We’ve lived so long under the spell of hierarchy—from god-kings to feudal lords to party bosses—that only recently have we awakened to see not only that “regular” citizens have the capacity for self-governance, but that without their engagement our huge global crises cannot be addressed. The changes needed for human society simply to survive, let alone thrive, are so profound that the only way we will move toward them is if we ourselves, regular citizens, feel meaningful ownership of solutions through direct engagement. Our problems are too big, interrelated, and pervasive to yield to directives from on high.
—Frances Moore Lappé, excerpt from Time for Progressives to Grow Up

Tuesday, October 8, 2013

Shootout at the APEC free-trade corral

Click here to access article by Pepe Escobar from Asia Times Online.

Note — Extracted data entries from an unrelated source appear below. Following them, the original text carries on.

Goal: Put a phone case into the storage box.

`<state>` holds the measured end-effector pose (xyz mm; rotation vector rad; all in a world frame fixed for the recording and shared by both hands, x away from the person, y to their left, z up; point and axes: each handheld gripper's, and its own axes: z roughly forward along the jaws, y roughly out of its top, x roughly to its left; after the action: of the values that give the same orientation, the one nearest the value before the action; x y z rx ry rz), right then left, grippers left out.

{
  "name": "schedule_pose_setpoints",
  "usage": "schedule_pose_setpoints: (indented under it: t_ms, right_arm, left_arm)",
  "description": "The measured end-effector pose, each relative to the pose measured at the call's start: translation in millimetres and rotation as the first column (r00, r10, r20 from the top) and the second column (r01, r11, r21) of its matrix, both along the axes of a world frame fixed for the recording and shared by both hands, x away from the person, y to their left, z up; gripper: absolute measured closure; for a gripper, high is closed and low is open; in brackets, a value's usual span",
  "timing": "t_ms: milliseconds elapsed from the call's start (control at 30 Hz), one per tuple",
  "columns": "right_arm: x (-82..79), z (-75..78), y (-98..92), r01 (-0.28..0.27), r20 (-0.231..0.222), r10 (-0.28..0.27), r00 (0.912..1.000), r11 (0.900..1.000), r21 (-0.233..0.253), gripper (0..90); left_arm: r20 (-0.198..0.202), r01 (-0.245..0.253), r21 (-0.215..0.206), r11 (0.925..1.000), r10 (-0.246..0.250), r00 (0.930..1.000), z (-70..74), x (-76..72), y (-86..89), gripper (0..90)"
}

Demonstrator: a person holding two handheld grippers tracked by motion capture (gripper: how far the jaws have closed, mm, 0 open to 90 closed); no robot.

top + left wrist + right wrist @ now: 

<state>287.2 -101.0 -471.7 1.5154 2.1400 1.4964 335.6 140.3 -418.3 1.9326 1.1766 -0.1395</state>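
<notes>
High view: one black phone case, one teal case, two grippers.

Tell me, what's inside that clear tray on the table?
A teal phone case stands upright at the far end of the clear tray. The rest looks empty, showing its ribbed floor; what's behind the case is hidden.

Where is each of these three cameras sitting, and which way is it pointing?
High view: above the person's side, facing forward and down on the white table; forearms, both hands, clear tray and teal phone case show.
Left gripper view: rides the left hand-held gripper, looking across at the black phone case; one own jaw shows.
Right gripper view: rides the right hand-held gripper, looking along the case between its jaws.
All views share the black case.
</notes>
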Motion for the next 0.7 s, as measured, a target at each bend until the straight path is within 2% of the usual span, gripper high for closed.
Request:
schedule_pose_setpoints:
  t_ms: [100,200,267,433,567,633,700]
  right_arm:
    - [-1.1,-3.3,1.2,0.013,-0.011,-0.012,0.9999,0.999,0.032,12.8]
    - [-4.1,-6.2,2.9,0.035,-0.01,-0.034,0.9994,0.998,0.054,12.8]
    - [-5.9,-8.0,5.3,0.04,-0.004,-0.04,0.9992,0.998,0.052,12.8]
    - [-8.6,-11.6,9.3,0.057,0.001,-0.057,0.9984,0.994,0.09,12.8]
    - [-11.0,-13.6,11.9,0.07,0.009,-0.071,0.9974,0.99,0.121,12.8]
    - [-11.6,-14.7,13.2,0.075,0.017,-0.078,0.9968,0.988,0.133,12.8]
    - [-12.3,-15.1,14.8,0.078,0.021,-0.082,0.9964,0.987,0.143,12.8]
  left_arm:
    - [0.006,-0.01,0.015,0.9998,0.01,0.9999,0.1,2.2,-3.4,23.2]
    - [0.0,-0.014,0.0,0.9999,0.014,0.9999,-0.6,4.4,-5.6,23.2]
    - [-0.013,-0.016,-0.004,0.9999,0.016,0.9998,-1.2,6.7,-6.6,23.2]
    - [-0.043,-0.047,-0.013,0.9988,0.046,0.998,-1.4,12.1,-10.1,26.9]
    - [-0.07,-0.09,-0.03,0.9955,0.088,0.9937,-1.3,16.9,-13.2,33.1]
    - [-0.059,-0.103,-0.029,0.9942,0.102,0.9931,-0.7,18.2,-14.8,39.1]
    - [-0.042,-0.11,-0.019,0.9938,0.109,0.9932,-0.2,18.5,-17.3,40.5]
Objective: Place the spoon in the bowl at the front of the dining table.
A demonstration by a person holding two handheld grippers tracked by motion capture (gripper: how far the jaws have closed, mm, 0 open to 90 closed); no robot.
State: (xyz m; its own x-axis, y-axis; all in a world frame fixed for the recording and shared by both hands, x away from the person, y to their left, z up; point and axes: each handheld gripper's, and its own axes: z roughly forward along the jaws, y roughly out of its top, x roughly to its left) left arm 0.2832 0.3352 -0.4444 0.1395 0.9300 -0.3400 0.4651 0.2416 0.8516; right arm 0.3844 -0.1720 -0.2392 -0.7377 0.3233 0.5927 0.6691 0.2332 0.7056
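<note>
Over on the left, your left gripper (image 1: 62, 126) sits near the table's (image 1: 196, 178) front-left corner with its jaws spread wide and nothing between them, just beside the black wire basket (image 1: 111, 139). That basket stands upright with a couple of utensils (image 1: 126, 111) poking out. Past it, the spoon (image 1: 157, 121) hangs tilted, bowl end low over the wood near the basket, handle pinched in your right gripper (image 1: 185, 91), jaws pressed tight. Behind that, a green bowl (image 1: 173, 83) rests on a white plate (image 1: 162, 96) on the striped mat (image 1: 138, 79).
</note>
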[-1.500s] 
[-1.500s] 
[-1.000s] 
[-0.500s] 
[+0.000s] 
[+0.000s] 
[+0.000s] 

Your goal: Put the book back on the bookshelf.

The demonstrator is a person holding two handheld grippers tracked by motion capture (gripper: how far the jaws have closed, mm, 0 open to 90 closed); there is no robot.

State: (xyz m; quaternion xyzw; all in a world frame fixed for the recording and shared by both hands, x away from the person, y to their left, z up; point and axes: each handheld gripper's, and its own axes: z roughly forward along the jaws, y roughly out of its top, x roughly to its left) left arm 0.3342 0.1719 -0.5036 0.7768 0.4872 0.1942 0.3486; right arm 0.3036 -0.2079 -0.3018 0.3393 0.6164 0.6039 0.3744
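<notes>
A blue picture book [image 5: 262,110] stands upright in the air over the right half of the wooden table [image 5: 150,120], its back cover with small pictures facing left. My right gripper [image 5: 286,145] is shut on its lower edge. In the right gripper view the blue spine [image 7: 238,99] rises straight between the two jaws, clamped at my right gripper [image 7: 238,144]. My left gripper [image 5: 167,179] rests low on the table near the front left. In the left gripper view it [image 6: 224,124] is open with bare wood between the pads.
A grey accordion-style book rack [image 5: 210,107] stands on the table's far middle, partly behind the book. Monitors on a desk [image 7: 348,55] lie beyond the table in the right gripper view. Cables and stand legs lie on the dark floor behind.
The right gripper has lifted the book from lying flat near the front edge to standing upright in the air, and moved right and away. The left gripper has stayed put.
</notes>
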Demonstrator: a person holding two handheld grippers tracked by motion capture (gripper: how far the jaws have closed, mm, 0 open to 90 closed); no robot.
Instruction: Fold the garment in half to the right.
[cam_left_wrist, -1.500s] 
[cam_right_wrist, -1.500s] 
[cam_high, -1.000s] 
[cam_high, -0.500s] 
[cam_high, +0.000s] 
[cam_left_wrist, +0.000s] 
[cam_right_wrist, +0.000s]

Escobar reports on the developing Asia Pacific Economic Cooperation (APEC) free trade agreement pushed by China's ruling class which directly competes with Trans-Pacific Partnership (TPP) promoted by the US ruling class which excludes China. It appears that Obama's cancelled trip to Asia that would include this summit is seen as a snub to APEC by many of Asia's capitalists. 

While our corporate media have reported very little on TPP, we have heard even less from them about APEC's free trade goals. Apparently the directors in our ruling class feel that these agreements are none of our business. It seems that once the Supreme Court made its "Citizens United" decision in 2010, which essentially recognised corporations as citizens, our ruling class directors now view us as unworthy or even non-citizens (sarcasm).

Anyway, there is much evidence to indicate that if the US ruling class can't dominate in a free trade agreement, they won't participate at all.
Xi stressed over and over again that China favors one FTA to cover all of the Asia-Pacific. And as far as Beijing is concerned, that won't be TPP - which is essentially a major US corporate racket that will lower tariffs across the spectrum to the sole benefit of US multinationals and not small and medium-sized firms in developing countries, all this under the cover of a dodgy "highest free trade standard". 
In any case, all these free trade agreements favor the profit-making interests of corporations and capitalists who participate in the agreements versus the health and welfare of workers across the world. They provide an end run around national laws which still include some protections against exploitative and hazardous corporate practices.